Input data:
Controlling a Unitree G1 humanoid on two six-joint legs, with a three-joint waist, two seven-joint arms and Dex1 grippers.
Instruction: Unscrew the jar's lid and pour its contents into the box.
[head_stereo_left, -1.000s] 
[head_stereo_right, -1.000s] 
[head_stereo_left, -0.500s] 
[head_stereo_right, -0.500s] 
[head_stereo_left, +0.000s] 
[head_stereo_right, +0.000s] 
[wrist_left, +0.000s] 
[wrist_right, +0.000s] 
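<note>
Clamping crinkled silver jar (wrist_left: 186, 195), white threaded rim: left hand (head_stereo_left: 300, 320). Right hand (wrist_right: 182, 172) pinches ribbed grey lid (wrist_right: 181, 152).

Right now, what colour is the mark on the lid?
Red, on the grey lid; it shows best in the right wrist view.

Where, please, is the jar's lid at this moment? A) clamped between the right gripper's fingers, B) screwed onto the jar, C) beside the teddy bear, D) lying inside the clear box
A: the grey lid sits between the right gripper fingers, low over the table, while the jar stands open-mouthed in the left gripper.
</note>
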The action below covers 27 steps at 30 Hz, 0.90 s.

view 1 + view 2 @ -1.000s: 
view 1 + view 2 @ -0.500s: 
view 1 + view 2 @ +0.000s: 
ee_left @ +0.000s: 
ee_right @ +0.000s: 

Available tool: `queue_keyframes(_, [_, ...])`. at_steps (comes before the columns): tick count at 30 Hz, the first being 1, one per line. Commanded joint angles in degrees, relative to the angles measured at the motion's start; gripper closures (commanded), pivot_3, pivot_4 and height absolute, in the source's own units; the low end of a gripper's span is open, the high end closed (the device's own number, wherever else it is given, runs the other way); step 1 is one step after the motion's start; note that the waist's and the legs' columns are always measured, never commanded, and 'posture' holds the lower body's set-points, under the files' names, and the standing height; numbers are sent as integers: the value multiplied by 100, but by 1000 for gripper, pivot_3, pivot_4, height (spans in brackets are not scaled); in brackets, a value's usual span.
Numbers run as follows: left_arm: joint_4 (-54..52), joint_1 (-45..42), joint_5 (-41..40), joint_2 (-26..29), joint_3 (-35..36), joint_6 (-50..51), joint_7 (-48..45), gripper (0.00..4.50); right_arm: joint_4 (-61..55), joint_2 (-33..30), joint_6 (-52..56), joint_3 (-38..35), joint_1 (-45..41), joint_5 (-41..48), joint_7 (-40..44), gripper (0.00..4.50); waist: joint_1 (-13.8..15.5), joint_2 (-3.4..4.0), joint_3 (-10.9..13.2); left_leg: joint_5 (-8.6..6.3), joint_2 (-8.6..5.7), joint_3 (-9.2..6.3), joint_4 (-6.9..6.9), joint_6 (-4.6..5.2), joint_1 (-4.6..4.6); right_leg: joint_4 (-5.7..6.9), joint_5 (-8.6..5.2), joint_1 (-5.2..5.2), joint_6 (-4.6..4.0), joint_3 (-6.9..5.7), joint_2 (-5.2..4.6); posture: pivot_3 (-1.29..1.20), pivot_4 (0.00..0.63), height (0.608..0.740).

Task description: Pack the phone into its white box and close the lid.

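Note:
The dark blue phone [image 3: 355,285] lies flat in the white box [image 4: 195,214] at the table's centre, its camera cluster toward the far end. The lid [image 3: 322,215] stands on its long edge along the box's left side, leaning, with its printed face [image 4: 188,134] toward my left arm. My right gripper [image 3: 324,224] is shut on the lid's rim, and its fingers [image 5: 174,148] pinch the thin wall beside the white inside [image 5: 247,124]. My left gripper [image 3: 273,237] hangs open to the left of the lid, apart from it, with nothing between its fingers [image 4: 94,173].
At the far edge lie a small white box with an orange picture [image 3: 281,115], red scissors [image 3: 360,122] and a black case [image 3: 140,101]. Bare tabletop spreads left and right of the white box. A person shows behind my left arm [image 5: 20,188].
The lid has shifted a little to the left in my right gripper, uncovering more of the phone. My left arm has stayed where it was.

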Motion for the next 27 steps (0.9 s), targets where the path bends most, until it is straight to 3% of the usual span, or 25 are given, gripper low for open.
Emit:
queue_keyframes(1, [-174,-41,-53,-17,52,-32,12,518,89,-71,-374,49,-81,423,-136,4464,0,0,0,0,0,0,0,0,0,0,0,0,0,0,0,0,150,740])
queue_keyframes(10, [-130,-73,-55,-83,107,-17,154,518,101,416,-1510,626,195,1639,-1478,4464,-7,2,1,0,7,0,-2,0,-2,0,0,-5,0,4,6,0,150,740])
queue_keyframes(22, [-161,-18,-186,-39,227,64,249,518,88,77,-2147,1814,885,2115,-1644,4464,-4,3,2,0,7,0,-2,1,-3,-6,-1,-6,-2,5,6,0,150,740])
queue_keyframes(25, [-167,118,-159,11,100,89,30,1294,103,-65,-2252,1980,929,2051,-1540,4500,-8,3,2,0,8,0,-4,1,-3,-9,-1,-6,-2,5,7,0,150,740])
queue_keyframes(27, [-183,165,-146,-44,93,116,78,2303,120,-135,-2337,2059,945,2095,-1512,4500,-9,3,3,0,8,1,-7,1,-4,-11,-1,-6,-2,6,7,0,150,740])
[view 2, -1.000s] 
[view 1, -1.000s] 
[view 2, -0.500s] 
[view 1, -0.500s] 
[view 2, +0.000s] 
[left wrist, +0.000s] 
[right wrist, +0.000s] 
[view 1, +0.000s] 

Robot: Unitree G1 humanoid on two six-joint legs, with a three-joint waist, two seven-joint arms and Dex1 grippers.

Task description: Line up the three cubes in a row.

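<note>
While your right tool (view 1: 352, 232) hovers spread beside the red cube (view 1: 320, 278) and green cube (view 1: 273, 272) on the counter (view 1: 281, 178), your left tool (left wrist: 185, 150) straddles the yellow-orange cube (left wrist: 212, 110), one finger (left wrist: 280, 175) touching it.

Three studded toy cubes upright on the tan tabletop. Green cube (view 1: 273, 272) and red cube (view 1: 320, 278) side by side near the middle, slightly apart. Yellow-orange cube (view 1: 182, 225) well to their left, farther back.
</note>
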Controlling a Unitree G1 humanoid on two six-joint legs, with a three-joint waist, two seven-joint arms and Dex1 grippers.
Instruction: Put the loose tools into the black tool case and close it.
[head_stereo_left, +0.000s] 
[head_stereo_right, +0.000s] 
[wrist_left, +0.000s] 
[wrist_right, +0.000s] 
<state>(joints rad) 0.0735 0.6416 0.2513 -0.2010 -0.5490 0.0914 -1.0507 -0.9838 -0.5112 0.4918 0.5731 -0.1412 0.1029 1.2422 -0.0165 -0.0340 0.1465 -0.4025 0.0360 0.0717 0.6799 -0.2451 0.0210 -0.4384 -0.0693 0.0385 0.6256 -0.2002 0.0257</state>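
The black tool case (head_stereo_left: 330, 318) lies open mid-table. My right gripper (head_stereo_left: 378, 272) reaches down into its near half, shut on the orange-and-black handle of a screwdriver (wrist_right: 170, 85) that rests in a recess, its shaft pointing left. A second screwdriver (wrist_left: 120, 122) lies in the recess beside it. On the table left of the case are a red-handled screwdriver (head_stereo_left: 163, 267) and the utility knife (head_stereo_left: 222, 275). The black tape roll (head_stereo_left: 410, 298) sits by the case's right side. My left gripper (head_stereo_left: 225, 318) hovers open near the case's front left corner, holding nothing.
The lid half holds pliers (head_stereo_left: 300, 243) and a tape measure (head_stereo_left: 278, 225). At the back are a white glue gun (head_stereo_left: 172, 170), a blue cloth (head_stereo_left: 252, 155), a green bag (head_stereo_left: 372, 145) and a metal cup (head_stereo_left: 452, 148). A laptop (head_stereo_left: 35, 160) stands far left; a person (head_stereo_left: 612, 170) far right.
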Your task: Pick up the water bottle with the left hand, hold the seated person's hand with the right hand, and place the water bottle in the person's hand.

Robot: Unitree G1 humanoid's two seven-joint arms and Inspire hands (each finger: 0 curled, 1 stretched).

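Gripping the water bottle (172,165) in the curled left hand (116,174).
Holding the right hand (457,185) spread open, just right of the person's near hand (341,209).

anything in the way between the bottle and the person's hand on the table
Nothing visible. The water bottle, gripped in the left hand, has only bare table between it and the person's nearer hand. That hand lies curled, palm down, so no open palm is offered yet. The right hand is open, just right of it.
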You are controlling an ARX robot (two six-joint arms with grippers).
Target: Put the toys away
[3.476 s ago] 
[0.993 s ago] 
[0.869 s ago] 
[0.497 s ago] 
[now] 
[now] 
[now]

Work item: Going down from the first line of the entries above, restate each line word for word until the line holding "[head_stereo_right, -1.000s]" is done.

Solution to this exercise:
Controlling a Unitree G1 humanoid on two six-joint legs, with a three-joint waist, two seven-joint arms and Dex1 grippers.
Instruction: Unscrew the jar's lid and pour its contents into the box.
[head_stereo_left, -1.000s] 
[head_stereo_right, -1.000s] 

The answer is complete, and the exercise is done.